Everything in the listing below must be duplicated exactly.

:: DATA SHOWN

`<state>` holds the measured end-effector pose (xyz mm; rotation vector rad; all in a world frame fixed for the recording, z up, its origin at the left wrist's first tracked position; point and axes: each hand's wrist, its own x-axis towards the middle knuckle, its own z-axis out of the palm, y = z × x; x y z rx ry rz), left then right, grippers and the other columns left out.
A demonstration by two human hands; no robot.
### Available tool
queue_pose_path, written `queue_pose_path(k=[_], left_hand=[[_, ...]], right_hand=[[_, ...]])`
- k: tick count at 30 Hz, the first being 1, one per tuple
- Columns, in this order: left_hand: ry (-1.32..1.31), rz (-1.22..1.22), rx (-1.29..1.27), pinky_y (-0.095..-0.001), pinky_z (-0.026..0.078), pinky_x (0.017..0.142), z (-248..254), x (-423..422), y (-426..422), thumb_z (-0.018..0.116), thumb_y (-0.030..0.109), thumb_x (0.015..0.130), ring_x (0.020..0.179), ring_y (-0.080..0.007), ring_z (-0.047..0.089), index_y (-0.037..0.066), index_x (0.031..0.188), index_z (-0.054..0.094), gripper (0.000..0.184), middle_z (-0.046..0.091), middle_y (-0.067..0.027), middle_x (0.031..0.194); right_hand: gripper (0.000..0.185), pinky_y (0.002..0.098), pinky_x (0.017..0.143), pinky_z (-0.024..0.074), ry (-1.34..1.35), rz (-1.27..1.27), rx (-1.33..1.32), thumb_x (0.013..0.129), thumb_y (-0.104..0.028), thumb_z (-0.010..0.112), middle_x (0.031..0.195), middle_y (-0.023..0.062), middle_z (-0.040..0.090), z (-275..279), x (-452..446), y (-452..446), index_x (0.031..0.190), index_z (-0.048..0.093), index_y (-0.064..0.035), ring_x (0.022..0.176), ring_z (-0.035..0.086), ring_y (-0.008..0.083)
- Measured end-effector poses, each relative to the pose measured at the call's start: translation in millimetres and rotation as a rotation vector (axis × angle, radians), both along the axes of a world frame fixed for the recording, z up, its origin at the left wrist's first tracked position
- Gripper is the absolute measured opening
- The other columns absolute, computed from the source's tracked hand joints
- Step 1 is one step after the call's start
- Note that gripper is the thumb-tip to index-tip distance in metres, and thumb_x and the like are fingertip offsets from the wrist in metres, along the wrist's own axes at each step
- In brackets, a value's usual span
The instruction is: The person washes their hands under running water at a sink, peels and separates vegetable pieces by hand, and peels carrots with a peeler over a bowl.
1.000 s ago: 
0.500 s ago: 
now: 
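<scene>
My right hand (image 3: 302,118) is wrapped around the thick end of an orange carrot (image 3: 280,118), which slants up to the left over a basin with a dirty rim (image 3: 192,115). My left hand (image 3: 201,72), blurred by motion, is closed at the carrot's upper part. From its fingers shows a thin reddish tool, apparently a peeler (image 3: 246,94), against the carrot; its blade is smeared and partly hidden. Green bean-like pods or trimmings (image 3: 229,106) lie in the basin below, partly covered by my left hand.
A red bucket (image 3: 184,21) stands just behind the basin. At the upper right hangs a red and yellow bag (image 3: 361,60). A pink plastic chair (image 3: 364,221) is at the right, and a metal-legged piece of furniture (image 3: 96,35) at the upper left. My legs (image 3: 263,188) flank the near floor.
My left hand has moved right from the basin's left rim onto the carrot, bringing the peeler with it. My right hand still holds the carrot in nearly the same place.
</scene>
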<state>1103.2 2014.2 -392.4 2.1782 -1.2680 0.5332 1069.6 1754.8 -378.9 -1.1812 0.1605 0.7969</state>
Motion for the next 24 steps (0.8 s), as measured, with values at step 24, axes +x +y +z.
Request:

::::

EXERCISE ANSWER:
`<state>` holds the measured end-effector pose (xyz mm; rotation vector rad; all in a world frame fixed for the recording, z up, its origin at the left wrist's first tracked position; point and axes: each hand's wrist, its own x-axis towards the middle knuckle, its own z-axis out of the palm, y = z × x; x y z rx ry rz), left then right, grippers and the other columns left out.
A demonstration by two human hands; no robot.
### Available tool
queue_pose_path, written `queue_pose_path(k=[_], left_hand=[[_, ...]], right_hand=[[_, ...]])`
- k: tick count at 30 Hz, the first being 1, one per tuple
- Columns, in this order: left_hand: ry (-1.32..1.31), rz (-1.22..1.22), rx (-1.29..1.27), pinky_y (-0.095..-0.001), pinky_z (-0.026..0.078), pinky_x (0.017..0.142), z (-248..254), x (-423..422), y (-426..422), thumb_z (-0.018..0.116), thumb_y (-0.030..0.109), thumb_x (0.015..0.130), ring_x (0.020..0.179), ring_y (-0.080..0.007), ring_z (-0.047..0.089), index_y (-0.037..0.066), index_x (0.031..0.188), index_z (-0.054..0.094), gripper (0.000..0.184), middle_z (-0.046..0.091), middle_y (-0.067..0.027), middle_x (0.031..0.194); right_hand: gripper (0.000..0.185), pinky_y (0.002..0.098), pinky_x (0.017..0.143), pinky_z (-0.024..0.074), ry (-1.34..1.35), rz (-1.27..1.27), rx (-1.33..1.32), thumb_x (0.013..0.129), thumb_y (-0.104..0.028), thumb_z (-0.010..0.112), middle_x (0.031..0.195), middle_y (-0.023..0.062), middle_z (-0.040..0.090), z (-275..279), x (-452..446), y (-452..446), index_x (0.031..0.190), index_z (-0.048..0.093), index_y (-0.064..0.035), ring_x (0.022..0.176), ring_z (-0.035..0.086), ring_y (-0.008..0.083)
- Measured end-effector poses, each relative to the pose measured at the call's start: translation in millimetres and rotation as a rotation vector (axis × angle, radians), both along the axes of a world frame fixed for the recording, z up, its origin at the left wrist's first tracked position
- Gripper is the absolute measured opening
- The other columns absolute, computed from the source's tracked hand joints
- Step 1 is one step after the call's start
- Note that gripper is the thumb-tip to index-tip distance in metres, and thumb_x and the like are fingertip offsets from the wrist in metres, along the wrist's own axes at each step
- In brackets, a value's usual span
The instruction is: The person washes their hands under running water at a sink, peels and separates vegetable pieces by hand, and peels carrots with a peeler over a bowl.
1.000 s ago: 
0.500 s ago: 
now: 
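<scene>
My right hand (image 3: 302,118) is wrapped around the thick end of an orange carrot (image 3: 280,118), which slants up to the left over a basin with a dirty rim (image 3: 192,115). My left hand (image 3: 201,72), blurred by motion, is closed at the carrot's upper part. From its fingers shows a thin reddish tool, apparently a peeler (image 3: 246,94), against the carrot; its blade is smeared and partly hidden. Green bean-like pods or trimmings (image 3: 229,106) lie in the basin below, partly covered by my left hand.
A red bucket (image 3: 184,21) stands just behind the basin. At the upper right hangs a red and yellow bag (image 3: 361,60). A pink plastic chair (image 3: 364,221) is at the right, and a metal-legged piece of furniture (image 3: 96,35) at the upper left. My legs (image 3: 263,188) flank the near floor.
My left hand has moved right from the basin's left rim onto the carrot, bringing the peeler with it. My right hand still holds the carrot in nearly the same place.
</scene>
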<state>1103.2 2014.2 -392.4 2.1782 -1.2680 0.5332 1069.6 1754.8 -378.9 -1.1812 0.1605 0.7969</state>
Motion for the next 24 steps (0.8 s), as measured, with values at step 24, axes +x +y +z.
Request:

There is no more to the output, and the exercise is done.